Himoto Yuki, Sakata Akihiko, Kirita Mitsuhiro, Hiroi Takashi, Kobayashi Ken-Ichiro, Kubo Kenji, Kim Hyunjin, Nishimoto Azusa, Maeda Chikara, Kawamura Akira, Komiya Nobuhiro, Umeoka Shigeaki
Department of Diagnostic Radiology, Japanese Red Cross Wakayama Medical Center, Wakayama, 6408558, Japan.
Department of Infectious Diseases, Japanese Red Cross Wakayama Medical Center, Wakayama, 6408558, Japan.
Jpn J Radiol. 2020 May;38(5):400-406. doi: 10.1007/s11604-020-00958-w.
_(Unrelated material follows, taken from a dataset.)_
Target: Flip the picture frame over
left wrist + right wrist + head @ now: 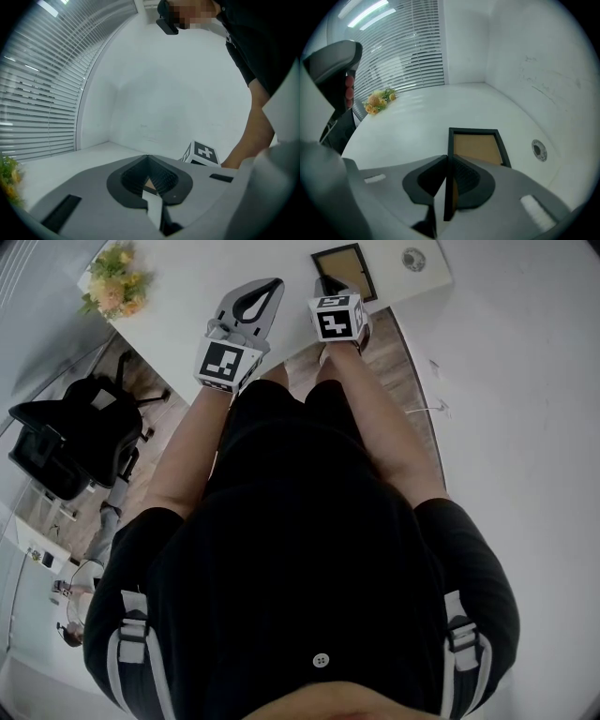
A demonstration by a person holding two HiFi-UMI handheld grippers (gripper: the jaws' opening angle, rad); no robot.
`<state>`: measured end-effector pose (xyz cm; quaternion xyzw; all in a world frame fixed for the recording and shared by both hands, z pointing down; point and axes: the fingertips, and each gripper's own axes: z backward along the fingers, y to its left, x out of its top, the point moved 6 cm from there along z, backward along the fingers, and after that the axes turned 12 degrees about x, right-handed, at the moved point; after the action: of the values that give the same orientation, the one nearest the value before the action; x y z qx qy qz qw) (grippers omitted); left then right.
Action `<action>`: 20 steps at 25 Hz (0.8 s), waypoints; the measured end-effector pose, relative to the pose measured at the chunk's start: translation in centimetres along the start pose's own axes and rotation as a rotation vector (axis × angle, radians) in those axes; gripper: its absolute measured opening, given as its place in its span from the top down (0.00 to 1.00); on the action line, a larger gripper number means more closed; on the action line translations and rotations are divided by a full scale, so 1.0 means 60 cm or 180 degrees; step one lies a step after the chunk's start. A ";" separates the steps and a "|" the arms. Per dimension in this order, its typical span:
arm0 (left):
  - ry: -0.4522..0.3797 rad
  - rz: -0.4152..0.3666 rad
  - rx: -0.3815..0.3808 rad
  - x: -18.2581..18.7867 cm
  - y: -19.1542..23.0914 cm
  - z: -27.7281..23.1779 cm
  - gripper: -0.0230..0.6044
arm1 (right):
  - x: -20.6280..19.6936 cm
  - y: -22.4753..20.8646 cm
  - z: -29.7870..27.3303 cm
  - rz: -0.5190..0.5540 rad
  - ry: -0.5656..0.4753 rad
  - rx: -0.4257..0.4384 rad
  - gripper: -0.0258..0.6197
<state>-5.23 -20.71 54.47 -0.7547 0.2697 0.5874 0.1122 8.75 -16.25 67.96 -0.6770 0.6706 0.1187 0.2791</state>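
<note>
The picture frame (342, 270) lies on the white table (187, 287), a black rim around a brown board facing up. In the right gripper view the frame (478, 146) lies just ahead, and its left rim runs back between the jaws. My right gripper (448, 161) is shut on that rim; in the head view the right gripper (326, 289) sits at the frame's near left corner under its marker cube. My left gripper (275, 284) hovers to the left of the frame, tips together, holding nothing. The left gripper (148, 158) points towards the bare wall.
A bunch of yellow flowers (114, 282) lies at the table's far left. A round cable grommet (413, 259) sits in the tabletop right of the frame. A black office chair (75, 437) stands on the floor to the left. A white wall runs along the right.
</note>
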 end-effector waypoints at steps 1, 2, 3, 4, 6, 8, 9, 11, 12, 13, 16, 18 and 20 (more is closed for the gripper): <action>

Epub 2020 Mar 30.
To evaluate the diagnostic performance of chest CT to differentiate coronavirus disease 2019 (COVID-19) pneumonia in non-high-epidemic area in Japan.
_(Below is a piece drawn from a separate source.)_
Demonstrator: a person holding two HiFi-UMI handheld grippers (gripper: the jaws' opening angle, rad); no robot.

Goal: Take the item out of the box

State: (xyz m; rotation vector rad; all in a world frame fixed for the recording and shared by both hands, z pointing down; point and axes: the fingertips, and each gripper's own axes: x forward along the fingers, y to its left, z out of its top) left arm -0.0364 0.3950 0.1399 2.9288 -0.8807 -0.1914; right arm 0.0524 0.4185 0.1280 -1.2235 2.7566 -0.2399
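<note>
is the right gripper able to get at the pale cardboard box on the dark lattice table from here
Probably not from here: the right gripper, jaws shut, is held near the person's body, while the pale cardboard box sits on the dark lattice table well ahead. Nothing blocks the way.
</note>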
This retrospective study included 21 patients clinically suspected COVID-19 pneumonia and underwent chest CT more than 3 days after the symptom onset: six patients confirmed COVID-19 pneumonia by real-time reverse-transcription polymerase chain reaction (RT-PCR) and 15 patients proved uninfected. Using a Likert scale and its receiver operating characteristic curve analysis, two radiologists (R1/R2) evaluated the diagnostic performance of the five CT criteria: (1) ground glass opacity (GGO)-predominant lesions, (2) GGO- and peripheral-predominant lesions, (3) bilateral GGO-predominant lesions; (4) bilateral GGO- and peripheral-predominant lesions, and (5) bilateral GGO- and peripheral-predominant lesions without nodules, airway abnormalities, pleural effusion, and mediastinal lymphadenopathy.
All patients confirmed COVID-19 pneumonia had bilateral GGO- and peripheral-predominant lesions without airway abnormalities, mediastinal lymphadenopathy, and pleural effusion. The five CT criteria showed moderate to excellent diagnostic performance with area under the curves (AUCs) ranging 0.77-0.88 for R1 and 0.78-0.92 for R2. The criterion (e) showed the highest AUC.
Chest CT would play a supplemental role to differentiate COVID-19 pneumonia from other respiratory diseases presenting with similar symptoms in a clinical setting.
评估胸部CT对日本非高流行地区2019冠状病毒病(COVID-19)肺炎的诊断性能。
这项回顾性研究纳入了21例临床疑似COVID-19肺炎且症状出现后3天以上接受胸部CT检查的患者:6例经实时逆转录聚合酶链反应(RT-PCR)确诊为COVID-19肺炎,15例经证实未感染。两名放射科医生(R1/R2)使用李克特量表及其受试者操作特征曲线分析,评估了五项CT标准的诊断性能:(1)以磨玻璃影(GGO)为主的病变;(2)GGO和外周为主的病变;(3)双侧以GGO为主的病变;(4)双侧GGO和外周为主的病变;(5)双侧GGO和外周为主的病变,无结节、气道异常、胸腔积液和纵隔淋巴结肿大。
所有确诊为COVID-19肺炎的患者均有双侧GGO和外周为主的病变,无气道异常、纵隔淋巴结肿大和胸腔积液。五项CT标准显示出中度至优秀的诊断性能,R1的曲线下面积(AUC)范围为0.77 - 0.88,R2的范围为0.78 - 0.92。标准(e)显示出最高的AUC。
在临床环境中,胸部CT在鉴别COVID-19肺炎与表现出类似症状的其他呼吸道疾病方面将发挥辅助作用。